ACTION ITEM
Pictures in the records below must be left out. Return exactly the lines from the line with "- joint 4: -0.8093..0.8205" to the line with "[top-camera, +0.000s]", both included.
[PROVIDED RECORDS — start]
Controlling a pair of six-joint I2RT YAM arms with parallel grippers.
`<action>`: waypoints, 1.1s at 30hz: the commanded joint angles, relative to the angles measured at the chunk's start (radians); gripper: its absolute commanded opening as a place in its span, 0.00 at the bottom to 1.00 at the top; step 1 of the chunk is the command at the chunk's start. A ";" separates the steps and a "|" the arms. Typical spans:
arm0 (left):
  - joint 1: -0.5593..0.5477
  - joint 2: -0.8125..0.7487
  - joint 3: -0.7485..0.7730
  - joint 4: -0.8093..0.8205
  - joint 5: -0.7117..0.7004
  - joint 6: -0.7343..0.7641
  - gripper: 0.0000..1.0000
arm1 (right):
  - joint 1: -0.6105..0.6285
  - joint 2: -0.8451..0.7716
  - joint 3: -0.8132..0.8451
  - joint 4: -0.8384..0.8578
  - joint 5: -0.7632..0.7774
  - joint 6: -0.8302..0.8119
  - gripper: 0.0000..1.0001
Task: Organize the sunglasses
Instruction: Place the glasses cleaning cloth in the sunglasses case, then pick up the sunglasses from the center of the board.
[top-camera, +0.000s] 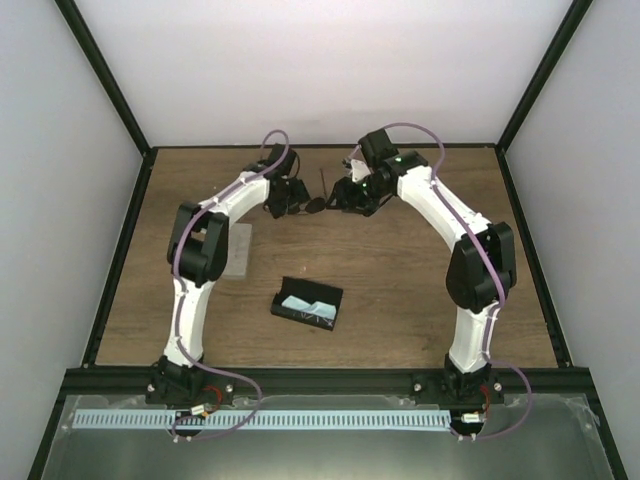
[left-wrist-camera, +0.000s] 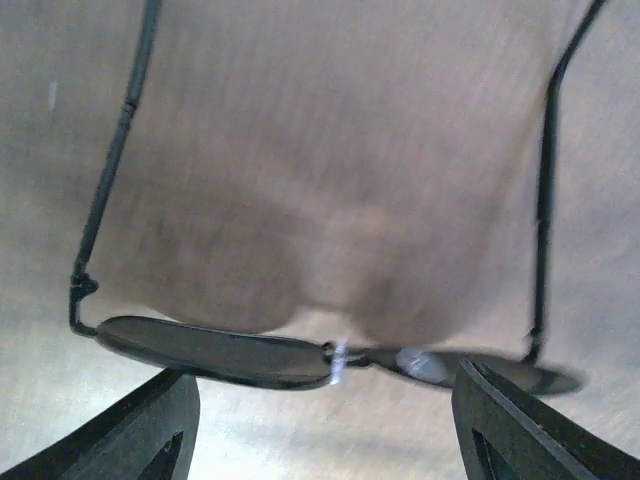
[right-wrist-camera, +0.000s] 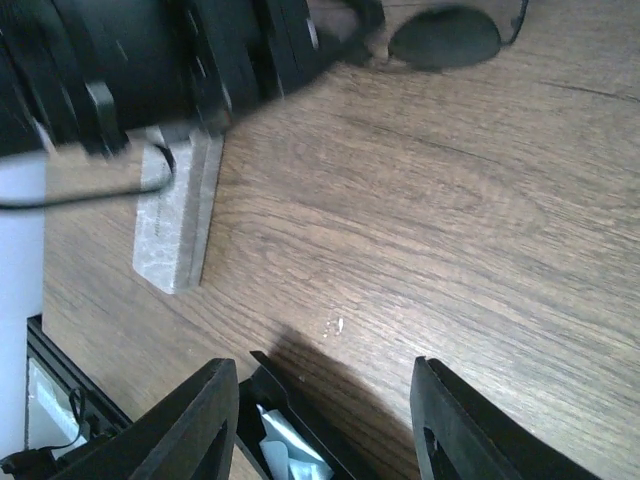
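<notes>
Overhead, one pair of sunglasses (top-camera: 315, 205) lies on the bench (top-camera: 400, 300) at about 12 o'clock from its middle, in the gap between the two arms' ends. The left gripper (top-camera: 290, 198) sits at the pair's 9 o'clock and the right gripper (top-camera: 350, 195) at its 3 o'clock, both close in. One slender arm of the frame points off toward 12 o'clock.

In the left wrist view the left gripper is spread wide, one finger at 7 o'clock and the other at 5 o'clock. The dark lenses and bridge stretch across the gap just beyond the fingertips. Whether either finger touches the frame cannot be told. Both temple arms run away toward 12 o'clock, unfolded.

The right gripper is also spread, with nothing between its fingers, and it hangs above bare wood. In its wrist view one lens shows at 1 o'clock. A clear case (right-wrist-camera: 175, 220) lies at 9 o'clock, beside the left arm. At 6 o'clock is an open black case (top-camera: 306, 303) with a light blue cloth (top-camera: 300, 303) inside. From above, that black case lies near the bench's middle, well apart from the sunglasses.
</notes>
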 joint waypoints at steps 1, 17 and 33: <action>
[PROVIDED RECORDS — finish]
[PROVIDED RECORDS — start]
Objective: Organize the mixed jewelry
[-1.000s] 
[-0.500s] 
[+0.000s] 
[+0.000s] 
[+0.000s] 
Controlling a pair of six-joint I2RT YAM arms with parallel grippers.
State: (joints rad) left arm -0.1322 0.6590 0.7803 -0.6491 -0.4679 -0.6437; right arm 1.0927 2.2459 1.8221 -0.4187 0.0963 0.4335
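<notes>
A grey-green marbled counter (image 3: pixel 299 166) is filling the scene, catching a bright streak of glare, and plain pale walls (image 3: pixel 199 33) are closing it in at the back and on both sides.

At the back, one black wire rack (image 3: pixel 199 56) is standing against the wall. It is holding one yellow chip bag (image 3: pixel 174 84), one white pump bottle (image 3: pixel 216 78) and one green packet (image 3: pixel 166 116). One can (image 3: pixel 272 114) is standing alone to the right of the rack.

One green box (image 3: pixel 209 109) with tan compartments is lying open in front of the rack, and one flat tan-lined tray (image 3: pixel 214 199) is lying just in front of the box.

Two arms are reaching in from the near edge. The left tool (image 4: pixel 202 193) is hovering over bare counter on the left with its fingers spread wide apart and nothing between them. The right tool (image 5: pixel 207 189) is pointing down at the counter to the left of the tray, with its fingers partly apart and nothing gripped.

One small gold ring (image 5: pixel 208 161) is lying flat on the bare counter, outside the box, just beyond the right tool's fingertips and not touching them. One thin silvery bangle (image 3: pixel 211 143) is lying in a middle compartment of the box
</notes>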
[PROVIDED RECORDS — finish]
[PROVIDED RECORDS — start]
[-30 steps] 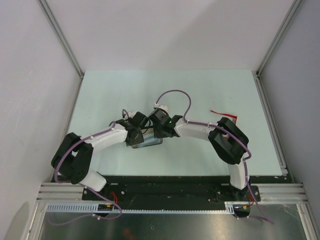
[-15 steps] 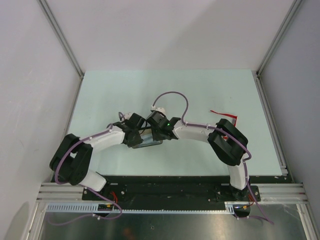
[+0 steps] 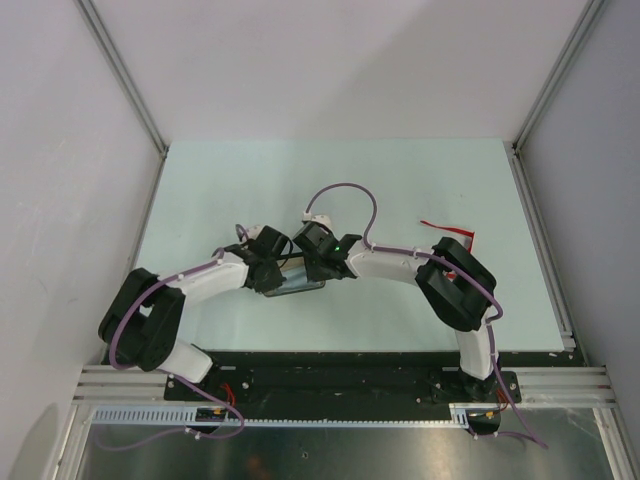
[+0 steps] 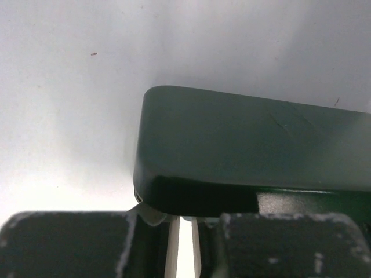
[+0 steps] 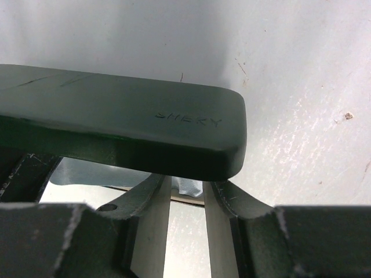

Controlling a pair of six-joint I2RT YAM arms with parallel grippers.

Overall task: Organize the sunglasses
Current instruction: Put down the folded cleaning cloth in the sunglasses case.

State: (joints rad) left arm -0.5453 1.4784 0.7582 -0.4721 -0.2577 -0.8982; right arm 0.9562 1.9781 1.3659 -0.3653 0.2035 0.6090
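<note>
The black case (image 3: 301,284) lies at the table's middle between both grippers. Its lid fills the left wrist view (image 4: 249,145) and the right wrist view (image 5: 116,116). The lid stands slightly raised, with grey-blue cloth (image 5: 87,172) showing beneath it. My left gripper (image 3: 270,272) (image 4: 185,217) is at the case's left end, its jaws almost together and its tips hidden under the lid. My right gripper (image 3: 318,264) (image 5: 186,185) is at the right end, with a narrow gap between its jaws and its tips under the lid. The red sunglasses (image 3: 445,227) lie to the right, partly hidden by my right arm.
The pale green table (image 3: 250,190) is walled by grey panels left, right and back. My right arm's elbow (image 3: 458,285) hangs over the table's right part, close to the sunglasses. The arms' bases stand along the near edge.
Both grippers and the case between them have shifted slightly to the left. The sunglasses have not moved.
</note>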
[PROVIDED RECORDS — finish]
TASK RESPONSE
  - joint 4: -0.8093..0.8205
  - joint 5: -0.7117..0.7004
  - joint 6: -0.7343..0.7641
  - gripper: 0.0000..1.0000
arm1 (right):
  - joint 1: -0.6105..0.6285
  - joint 2: -0.8451..0.7716
  - joint 3: -0.8132..0.8451
  - joint 4: -0.8384..0.8578
  - joint 5: -0.7632..0.7774
  - joint 6: -0.8302..0.8119
  - gripper: 0.0000..1.0001
Task: Organize the sunglasses
Instruction: Place the glasses cleaning cloth in the sunglasses case, then pick up the sunglasses from the center of the board.
[top-camera, +0.000s] 

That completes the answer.